### PROMPT
Check every line below for the string "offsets". Copy the ones that have it.

### DATASET EXTRACT
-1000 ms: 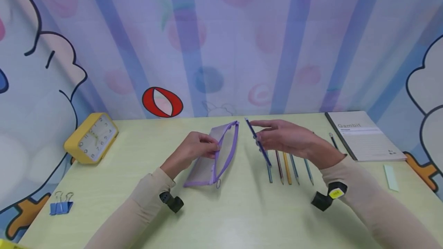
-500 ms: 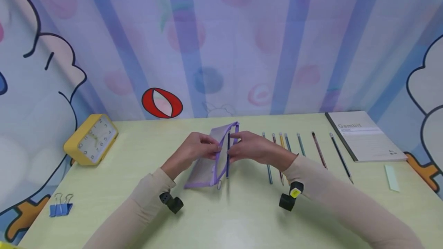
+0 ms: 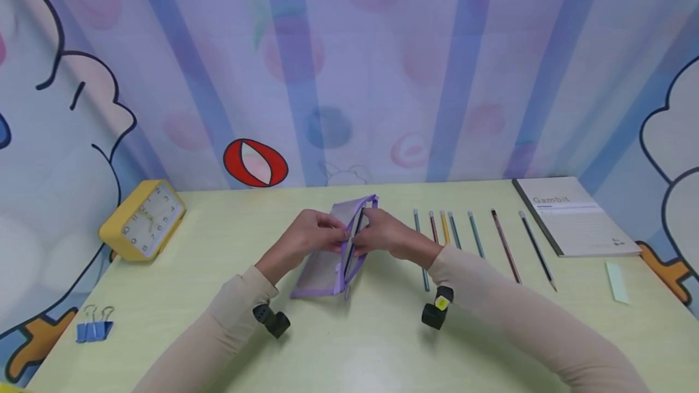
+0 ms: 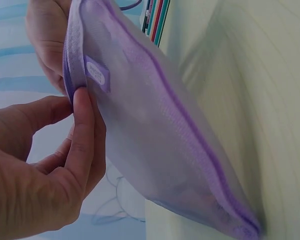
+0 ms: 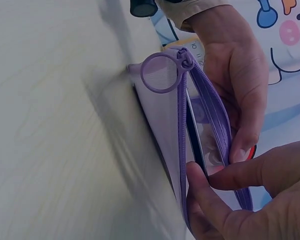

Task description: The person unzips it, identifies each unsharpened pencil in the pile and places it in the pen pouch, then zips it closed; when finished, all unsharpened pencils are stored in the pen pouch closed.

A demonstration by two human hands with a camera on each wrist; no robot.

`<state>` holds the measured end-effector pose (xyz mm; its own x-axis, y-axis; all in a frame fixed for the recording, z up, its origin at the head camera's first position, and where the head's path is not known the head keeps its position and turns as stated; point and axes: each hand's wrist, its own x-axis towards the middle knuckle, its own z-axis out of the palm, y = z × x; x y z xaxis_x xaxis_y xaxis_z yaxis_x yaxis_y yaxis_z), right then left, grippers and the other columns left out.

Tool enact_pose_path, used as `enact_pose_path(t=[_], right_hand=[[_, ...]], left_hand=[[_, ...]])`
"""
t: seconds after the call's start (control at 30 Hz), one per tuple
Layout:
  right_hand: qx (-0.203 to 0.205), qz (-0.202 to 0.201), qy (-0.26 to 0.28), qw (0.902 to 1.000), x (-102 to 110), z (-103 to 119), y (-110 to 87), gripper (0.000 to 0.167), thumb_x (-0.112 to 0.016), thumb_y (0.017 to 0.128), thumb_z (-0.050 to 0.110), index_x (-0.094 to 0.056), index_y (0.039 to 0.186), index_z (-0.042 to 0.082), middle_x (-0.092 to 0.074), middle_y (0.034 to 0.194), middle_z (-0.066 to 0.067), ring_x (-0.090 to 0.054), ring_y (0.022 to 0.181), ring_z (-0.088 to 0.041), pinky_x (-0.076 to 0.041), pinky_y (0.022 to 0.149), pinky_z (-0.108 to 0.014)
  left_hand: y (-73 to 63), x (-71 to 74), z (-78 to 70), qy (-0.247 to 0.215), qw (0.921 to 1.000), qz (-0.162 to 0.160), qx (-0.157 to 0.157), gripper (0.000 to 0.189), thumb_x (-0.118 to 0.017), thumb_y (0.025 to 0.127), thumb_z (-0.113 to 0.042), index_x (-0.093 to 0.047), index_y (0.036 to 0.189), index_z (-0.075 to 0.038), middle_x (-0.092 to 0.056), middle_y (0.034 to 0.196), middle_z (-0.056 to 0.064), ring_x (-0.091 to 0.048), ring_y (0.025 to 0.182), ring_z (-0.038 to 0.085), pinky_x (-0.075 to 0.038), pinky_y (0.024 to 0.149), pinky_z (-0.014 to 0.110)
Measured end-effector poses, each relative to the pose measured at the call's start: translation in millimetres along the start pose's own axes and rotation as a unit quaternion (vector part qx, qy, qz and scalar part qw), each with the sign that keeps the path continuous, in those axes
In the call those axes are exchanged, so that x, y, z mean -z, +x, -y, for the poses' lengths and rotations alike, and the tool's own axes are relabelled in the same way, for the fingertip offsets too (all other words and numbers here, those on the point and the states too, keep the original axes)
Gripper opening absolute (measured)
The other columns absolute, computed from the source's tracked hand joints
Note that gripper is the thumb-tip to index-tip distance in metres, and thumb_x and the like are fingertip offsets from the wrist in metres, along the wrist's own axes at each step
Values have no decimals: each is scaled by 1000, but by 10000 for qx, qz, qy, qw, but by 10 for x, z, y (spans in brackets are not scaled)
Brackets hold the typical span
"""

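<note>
1. Mesh pencil pouch with purple trim stands tilted on the table, mouth toward the right; a dark pencil is inside this mouth, lying along the zipper.
2. For doing this well, I think the left hand should hold its edge steady, while the pencil stays parallel with the zipper and goes deep before release.
3. Left thumb and fingers pinch closely the mouth's left edge; the pouch body extends below them, toward near.
4. Right hand has thumb and finger closed around the pencil, whose length stretches from the fingertips toward the near end.
</note>
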<state>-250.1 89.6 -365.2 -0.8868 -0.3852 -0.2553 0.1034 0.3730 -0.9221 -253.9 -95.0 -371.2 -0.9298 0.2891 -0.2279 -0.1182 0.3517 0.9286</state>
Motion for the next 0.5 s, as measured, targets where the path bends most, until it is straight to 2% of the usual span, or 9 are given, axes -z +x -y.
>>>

### EXPECTED ANSWER
In the call those axes are exchanged, so that x, y, z mean -z, +x, -y, for the poses' lengths and rotations alike, and the tool's own axes are relabelled in the same way, for the fingertip offsets too (all other words and numbers here, those on the point and the states too, keep the original axes)
Note that gripper is the thumb-tip to index-tip distance in metres, and thumb_x and the like are fingertip offsets from the wrist in metres, along the wrist's own axes at each step

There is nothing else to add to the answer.